You can define a custom metric, which you can configure according to the use case.
Click + Create new LLM-as-a-Judge
Enter a name for your metric. This should clearly describe what you’re evaluating (e.g., Clarity, Empathy, Policy Compliance)
Enter the Metric description
Select the LLM model that will be the LLM-as-a-judge
In the perspective area, write the evaluation prompt that instructs the LLM how to judge the output. The instructions for writing the prompt have been provided in the prompt box for you to provide a well-structured output
You can use the supported parameters:
Input – the original user query (optional)
Expected Output – ideal response (optional)
Agent Response – actual model output (required)
Context – documents or context used (optional)
Use the supported parameters, you can use these parameters inside the prompt instructions by typing “{“ and selecting the appropriate parameter from the drop down list
Configure the metrics variable for each row run
Provide a name for the metric and the data type to be used for scoring
Number: Use this for rating scales (e.g., 1–5 or 0–100)

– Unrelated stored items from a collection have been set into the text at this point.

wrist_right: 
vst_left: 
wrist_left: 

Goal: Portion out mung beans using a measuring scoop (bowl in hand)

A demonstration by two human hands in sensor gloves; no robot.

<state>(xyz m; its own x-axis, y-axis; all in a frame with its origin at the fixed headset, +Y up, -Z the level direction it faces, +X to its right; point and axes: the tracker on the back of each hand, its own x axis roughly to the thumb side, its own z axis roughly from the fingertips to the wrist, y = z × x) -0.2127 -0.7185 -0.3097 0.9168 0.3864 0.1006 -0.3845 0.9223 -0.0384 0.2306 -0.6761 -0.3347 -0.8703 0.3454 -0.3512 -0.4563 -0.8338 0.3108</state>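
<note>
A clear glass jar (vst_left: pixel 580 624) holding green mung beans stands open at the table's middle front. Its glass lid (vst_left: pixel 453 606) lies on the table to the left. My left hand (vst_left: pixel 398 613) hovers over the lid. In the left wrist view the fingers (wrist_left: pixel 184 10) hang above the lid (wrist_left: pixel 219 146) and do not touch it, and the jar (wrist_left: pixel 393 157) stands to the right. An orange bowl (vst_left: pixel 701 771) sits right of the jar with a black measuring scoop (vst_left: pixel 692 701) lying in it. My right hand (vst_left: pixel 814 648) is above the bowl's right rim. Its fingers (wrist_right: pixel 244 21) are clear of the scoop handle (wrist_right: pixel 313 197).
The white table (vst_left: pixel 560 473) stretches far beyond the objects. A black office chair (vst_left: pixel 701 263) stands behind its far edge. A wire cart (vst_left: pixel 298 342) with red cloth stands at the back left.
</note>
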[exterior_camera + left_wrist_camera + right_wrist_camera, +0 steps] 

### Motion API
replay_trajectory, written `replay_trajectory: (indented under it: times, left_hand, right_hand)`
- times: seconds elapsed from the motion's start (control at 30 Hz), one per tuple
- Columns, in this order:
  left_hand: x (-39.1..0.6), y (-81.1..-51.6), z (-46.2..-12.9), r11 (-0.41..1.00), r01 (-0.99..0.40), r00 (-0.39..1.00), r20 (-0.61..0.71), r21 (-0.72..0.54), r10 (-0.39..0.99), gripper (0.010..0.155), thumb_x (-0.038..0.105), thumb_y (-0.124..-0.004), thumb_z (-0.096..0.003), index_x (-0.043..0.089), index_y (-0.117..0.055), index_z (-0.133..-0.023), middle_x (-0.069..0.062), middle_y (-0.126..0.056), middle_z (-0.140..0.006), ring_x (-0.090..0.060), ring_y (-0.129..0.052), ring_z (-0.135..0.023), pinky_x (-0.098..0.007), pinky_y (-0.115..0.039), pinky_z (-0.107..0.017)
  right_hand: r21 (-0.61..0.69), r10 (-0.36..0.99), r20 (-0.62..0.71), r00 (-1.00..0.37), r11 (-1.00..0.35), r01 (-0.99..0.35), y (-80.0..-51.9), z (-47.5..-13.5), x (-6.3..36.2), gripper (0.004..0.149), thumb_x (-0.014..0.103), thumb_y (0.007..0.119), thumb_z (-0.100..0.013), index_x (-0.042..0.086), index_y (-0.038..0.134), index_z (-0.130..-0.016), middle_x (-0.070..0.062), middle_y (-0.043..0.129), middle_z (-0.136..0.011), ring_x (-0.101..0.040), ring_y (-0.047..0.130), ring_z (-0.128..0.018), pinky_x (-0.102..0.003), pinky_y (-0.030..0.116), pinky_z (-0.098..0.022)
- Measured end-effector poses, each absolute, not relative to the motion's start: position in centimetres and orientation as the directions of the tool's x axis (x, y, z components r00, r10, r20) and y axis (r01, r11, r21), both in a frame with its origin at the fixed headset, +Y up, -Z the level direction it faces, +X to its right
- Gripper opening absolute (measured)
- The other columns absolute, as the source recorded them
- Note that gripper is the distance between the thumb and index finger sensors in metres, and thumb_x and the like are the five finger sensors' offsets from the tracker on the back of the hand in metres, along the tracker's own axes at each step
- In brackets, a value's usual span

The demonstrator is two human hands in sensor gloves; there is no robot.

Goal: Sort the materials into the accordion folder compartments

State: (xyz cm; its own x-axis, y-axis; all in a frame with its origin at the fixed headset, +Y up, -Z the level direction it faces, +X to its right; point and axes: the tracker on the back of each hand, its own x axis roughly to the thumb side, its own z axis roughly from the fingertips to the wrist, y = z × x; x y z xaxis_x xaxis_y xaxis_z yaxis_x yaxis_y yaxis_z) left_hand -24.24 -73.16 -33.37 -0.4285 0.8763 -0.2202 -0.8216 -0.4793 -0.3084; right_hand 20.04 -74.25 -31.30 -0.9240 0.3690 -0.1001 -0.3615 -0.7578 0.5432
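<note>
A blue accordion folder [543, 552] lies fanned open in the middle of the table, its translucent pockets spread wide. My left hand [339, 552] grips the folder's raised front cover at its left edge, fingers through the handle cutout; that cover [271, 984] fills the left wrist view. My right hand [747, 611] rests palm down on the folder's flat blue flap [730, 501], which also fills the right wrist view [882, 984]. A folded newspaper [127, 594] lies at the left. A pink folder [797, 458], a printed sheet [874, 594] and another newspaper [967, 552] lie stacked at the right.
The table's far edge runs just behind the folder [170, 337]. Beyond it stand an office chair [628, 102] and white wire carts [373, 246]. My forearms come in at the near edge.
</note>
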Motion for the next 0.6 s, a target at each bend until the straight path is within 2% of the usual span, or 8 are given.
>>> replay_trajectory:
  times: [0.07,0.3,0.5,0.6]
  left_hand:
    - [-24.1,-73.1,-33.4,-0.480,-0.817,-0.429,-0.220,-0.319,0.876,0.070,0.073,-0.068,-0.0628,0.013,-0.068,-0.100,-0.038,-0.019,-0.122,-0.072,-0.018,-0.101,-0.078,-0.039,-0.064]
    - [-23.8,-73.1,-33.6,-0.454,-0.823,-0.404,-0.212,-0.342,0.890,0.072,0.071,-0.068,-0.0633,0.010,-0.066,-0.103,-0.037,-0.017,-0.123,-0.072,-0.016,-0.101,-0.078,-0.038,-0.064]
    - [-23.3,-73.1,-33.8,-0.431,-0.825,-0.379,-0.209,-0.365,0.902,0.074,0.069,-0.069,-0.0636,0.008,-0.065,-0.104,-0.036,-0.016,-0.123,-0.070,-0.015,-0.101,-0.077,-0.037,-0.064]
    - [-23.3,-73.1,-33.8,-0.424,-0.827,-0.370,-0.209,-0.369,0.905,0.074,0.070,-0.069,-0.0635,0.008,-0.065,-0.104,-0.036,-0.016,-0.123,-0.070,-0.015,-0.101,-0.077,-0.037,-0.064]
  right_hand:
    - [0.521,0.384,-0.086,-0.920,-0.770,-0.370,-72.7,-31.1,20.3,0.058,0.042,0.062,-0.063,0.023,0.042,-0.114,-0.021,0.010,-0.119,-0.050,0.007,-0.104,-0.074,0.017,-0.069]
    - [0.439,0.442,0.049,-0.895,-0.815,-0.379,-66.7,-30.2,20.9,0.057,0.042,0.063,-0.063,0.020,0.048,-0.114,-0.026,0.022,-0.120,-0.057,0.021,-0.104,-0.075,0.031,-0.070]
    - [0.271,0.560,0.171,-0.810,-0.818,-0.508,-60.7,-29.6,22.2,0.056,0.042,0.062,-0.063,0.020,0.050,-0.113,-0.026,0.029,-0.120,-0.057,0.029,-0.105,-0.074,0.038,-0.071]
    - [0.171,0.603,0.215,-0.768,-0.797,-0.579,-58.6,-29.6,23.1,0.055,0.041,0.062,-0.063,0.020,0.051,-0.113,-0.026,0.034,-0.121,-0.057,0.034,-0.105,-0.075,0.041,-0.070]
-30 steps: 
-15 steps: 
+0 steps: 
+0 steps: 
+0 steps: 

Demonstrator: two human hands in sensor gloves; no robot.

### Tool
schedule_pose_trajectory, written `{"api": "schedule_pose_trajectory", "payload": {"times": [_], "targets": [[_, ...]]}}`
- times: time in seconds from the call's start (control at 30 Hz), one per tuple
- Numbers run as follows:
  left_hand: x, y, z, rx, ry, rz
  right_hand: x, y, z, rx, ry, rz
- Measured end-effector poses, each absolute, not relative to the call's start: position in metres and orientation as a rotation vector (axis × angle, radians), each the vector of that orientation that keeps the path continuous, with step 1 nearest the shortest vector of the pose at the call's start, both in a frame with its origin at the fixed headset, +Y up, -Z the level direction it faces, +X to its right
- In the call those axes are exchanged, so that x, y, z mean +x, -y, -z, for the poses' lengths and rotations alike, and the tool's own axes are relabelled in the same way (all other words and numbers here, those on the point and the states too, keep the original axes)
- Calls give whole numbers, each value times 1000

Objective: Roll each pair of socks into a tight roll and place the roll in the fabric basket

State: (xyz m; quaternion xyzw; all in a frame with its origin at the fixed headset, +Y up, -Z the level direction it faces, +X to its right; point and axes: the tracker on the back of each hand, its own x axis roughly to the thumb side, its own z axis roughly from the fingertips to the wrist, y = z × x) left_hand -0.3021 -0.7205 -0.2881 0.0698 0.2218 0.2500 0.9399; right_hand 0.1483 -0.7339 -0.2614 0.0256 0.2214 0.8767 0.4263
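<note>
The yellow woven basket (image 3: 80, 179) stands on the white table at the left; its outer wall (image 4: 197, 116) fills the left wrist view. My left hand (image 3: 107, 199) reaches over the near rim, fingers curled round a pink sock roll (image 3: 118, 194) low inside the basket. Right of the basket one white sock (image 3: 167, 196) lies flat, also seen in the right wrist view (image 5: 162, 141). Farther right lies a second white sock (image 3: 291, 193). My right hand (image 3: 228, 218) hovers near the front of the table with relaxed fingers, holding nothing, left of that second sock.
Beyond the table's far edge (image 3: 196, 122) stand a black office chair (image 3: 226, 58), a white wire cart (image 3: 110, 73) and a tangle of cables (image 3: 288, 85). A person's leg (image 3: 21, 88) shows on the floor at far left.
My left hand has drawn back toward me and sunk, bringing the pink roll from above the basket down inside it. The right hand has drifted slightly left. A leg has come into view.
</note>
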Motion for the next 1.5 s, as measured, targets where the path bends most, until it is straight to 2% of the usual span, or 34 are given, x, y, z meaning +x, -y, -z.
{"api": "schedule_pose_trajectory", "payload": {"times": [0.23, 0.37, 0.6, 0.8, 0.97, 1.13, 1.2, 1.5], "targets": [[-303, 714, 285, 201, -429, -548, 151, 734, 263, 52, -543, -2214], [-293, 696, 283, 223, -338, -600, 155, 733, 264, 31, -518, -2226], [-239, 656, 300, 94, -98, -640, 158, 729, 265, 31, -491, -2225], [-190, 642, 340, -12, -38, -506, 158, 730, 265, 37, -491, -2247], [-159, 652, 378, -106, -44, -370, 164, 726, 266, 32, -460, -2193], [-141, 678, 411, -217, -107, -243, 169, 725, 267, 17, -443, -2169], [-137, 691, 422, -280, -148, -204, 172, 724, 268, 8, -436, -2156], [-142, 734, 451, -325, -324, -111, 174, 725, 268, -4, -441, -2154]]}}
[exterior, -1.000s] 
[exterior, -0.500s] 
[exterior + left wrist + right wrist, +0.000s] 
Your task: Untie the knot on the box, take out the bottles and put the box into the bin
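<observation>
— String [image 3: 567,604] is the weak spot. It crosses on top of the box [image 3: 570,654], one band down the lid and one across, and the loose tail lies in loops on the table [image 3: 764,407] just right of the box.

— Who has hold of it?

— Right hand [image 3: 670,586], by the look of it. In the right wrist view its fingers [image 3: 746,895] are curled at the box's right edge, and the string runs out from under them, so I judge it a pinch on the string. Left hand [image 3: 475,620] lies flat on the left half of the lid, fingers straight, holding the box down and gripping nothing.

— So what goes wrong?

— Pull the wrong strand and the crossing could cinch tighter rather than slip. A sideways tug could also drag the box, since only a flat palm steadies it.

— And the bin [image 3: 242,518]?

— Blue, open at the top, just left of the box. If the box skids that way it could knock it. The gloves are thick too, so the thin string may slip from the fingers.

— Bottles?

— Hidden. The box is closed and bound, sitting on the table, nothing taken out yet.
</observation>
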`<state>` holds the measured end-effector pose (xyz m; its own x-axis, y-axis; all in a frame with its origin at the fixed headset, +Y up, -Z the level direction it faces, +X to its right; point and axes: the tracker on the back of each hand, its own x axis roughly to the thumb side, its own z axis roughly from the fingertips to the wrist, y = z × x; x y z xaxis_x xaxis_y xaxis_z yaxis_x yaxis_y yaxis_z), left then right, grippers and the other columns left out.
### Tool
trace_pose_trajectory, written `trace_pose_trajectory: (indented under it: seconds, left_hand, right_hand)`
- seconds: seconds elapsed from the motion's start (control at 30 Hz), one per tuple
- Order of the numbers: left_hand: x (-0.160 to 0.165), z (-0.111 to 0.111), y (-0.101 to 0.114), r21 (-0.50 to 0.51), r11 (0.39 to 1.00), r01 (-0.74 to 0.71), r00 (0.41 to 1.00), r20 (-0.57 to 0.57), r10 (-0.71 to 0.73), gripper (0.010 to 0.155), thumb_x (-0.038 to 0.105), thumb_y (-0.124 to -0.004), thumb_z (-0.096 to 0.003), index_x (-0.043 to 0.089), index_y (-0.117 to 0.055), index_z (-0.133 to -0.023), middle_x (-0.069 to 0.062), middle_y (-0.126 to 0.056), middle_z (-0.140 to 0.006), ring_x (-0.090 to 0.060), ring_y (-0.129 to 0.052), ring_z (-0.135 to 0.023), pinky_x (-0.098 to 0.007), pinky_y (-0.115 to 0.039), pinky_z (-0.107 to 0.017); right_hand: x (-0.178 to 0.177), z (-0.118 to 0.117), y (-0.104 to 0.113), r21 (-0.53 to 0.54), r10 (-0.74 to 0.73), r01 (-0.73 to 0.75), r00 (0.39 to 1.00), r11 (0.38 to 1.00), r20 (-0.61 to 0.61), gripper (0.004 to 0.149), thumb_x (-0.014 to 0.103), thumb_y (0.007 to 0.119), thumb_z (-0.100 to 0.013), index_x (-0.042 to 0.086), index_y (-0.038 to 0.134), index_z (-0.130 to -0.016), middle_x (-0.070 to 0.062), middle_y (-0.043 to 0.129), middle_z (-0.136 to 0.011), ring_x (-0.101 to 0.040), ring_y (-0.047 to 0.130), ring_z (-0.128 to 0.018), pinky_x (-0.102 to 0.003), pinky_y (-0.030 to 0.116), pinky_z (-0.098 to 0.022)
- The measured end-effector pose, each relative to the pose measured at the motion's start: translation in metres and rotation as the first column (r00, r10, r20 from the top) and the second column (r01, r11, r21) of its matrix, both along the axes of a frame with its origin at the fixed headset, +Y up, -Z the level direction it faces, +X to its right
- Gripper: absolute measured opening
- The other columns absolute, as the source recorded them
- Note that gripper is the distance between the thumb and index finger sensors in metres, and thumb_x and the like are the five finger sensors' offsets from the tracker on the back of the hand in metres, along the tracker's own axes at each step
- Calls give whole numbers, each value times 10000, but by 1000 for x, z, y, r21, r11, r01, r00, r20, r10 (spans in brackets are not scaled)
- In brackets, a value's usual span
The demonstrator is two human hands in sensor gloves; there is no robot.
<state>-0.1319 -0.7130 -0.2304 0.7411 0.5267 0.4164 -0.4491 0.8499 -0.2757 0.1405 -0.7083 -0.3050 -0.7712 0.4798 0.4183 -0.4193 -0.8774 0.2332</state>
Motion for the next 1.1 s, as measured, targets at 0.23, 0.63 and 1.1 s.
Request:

Boolean: Use this for Yes/No questions
Text: Use this for qualitative feedback or open-ended comments
Optionally, describe the metric. While not required, this helps both the LLM and human reviewers understand the purpose of the metric
You can add multiple metrics as per their requirement for evaluation by clicking on the + icon placed on the right side
Configure the Agent Summary, which is the overall metric aggregated across all rows to assess agent performance for the entire run
Note: Only Number and Boolean metric variables will be available for adding in score aggregations (Agent Summary). Average can be aggregated for the Number data type, and ‘Count of’ can be aggregated for the Boolean data type
Click Save
All the saved metrics appears as a list
You can select or deselect specific metrics in benchmarking, with scores updating without triggering additional LLM runs, reducing both cost and latency.
You can select the custom metric they want to enable for evaluation
The Custom metrics have a cost associated with them.